Problem statement: Retype each entry below exactly. Do not carry any image over.

Items listed in a dataset
*****

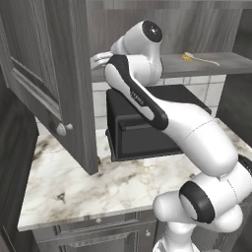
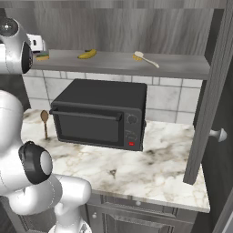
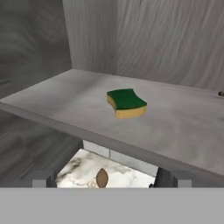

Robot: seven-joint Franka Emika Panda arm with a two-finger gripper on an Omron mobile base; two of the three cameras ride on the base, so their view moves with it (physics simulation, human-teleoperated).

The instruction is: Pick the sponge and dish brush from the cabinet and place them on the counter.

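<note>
While the small green-topped, yellow-bottomed sponge (image 3: 126,103) lay untouched on the grey cabinet shelf (image 3: 57,103), the pincer (image 3: 105,179) faced it with jaws spread wide and empty.

It sat partway back from the shelf's front edge, toward the left end, straight ahead of and slightly above the fingertips (image 3: 43,178), its long axis slanting across the line of approach. Farther right along the same shelf lay a curved yellow banana (image 2: 87,54), then the thin white-handled dish brush (image 2: 146,58). Below stretched the veined white marble counter (image 2: 159,173).
</note>
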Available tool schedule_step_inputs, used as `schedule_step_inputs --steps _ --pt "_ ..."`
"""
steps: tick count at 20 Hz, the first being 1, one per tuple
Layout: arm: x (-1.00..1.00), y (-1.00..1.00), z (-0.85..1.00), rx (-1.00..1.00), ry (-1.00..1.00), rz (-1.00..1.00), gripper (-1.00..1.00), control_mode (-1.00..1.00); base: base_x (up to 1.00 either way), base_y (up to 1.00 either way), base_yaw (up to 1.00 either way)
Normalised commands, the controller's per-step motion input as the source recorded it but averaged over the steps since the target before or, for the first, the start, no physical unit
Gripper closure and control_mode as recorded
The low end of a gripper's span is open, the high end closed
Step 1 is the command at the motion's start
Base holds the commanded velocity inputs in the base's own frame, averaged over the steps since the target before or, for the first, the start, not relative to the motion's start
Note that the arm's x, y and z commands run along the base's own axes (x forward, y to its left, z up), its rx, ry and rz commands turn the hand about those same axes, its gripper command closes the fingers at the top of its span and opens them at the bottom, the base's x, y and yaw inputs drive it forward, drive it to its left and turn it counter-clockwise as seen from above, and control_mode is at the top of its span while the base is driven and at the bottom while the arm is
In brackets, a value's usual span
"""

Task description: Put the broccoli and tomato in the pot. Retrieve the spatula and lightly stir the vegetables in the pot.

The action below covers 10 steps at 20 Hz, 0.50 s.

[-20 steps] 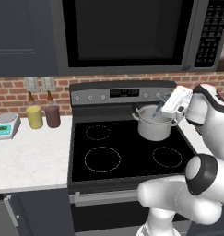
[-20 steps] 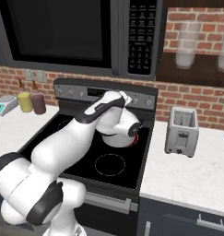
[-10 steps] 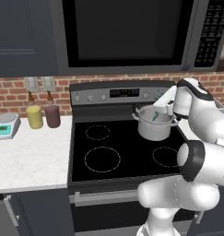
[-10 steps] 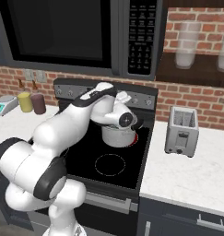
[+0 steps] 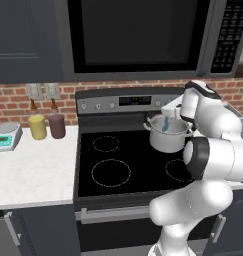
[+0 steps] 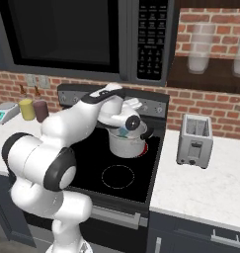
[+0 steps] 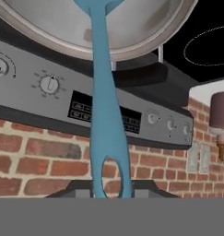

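Gripper (image 7: 112,196) is clamped narrow on the spatula (image 7: 104,115) at the handle end, near the hang hole. Handle runs straight away from the hand, long axis roughly in line with the fingers, blade end pointing down into the pot (image 7: 53,27).

In the left base view the spatula (image 5: 166,124) stands steeply over the pot (image 5: 168,137), blade low, handle up toward the wrist. Pot sits on the back right burner of the stove (image 5: 120,162).

Step looks like the stir. Can't see broccoli or tomato inside, pot interior too blurred or hidden to tell.

Next move probably needs small, slow sweeps with the blade kept inside the rim, grip firm, so the pot doesn't get shoved off the burner.
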Motion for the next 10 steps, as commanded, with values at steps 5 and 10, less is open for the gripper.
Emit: schedule_step_inputs --steps 5,10 --pt "0.08 -0.27 -0.20 0.04 0.01 -0.03 1.00 -1.00 0.00 0.00 0.00" --pt "0.00 -0.26 -0.23 0.02 0.04 -0.06 1.00 -1.00 0.00 0.00 0.00"
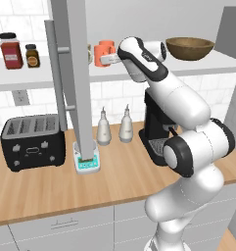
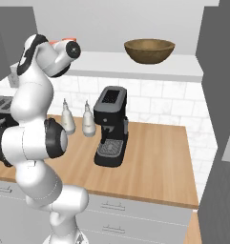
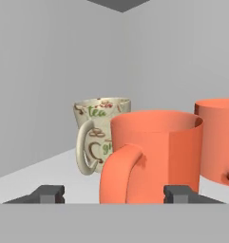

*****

Task answer:
Robot: seven-joint Franka Emika Panda arm with a two-finger gripper on an Omron mobile base; two of the three cameras ride on the base, so their view moves with it (physics simulation, human-teleoperated).

The instruction is: Pick the sponge and dish brush from the cabinet and place them on the counter.

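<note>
While the small green-topped, yellow-bottomed sponge (image 3: 126,103) lay untouched on the grey cabinet shelf (image 3: 57,103), the pincer (image 3: 105,179) faced it with jaws spread wide and empty.

It sat partway back from the shelf's front edge, toward the left end, straight ahead of and slightly above the fingertips (image 3: 43,178), its long axis slanting across the line of approach. Farther right along the same shelf lay a curved yellow banana (image 2: 87,54), then the thin white-handled dish brush (image 2: 146,58). Below stretched the veined white marble counter (image 2: 159,173).
</note>
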Available tool schedule_step_inputs, used as `schedule_step_inputs --steps _ --pt "_ ..."`
"""
steps: tick count at 20 Hz, the first being 1, one per tuple
Layout: arm: x (-1.00..1.00), y (-1.00..1.00), z (-0.85..1.00), rx (-1.00..1.00), ry (-1.00..1.00), rz (-1.00..1.00), gripper (-1.00..1.00), control_mode (-1.00..1.00); base: base_x (up to 1.00 either way), base_y (up to 1.00 either way), base_yaw (up to 1.00 either way)
Normalised commands, the controller's per-step motion input as the source recorded it but averaged over the steps since the target before or, for the first, the start, no physical unit
Gripper closure and control_mode as recorded
The low end of a gripper's span is open, the high end closed
Step 1 is the command at the motion's start
Base holds the commanded velocity inputs in the base's own frame, averaged over the steps since the target before or, for the first, the start, not relative to the motion's start
Note that the arm's x, y and z commands run along the base's own axes (x forward, y to its left, z up), its rx, ry and rz commands turn the hand about those same axes, its gripper command closes the fingers at the top of its span and opens them at the bottom, the base's x, y and yaw inputs drive it forward, drive it to its left and turn it counter-clockwise as seen from above, and control_mode is at the top of its span while the base is driven and at the bottom while the arm is
In brackets, a value's usual span
"""

Task description: Put the broccoli and tomato in the pot. Retrieve the spatula and lightly stir the vegetables in the pot.

The action below covers 10 steps at 20 Hz, 0.50 s.

[-20 steps] 
[-20 steps] 
[-10 steps] 
[-10 steps] 
[+0 steps] 
[+0 steps] 
[+0 steps] 

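Gripper (image 7: 112,196) is clamped narrow on the spatula (image 7: 104,115) at the handle end, near the hang hole. Handle runs straight away from the hand, long axis roughly in line with the fingers, blade end pointing down into the pot (image 7: 53,27).

In the left base view the spatula (image 5: 166,124) stands steeply over the pot (image 5: 168,137), blade low, handle up toward the wrist. Pot sits on the back right burner of the stove (image 5: 120,162).

Step looks like the stir. Can't see broccoli or tomato inside, pot interior too blurred or hidden to tell.

Next move probably needs small, slow sweeps with the blade kept inside the rim, grip firm, so the pot doesn't get shoved off the burner.
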Motion for the next 10 steps, as commanded, with values at steps 5 and 10, less is open for the gripper.
Emit: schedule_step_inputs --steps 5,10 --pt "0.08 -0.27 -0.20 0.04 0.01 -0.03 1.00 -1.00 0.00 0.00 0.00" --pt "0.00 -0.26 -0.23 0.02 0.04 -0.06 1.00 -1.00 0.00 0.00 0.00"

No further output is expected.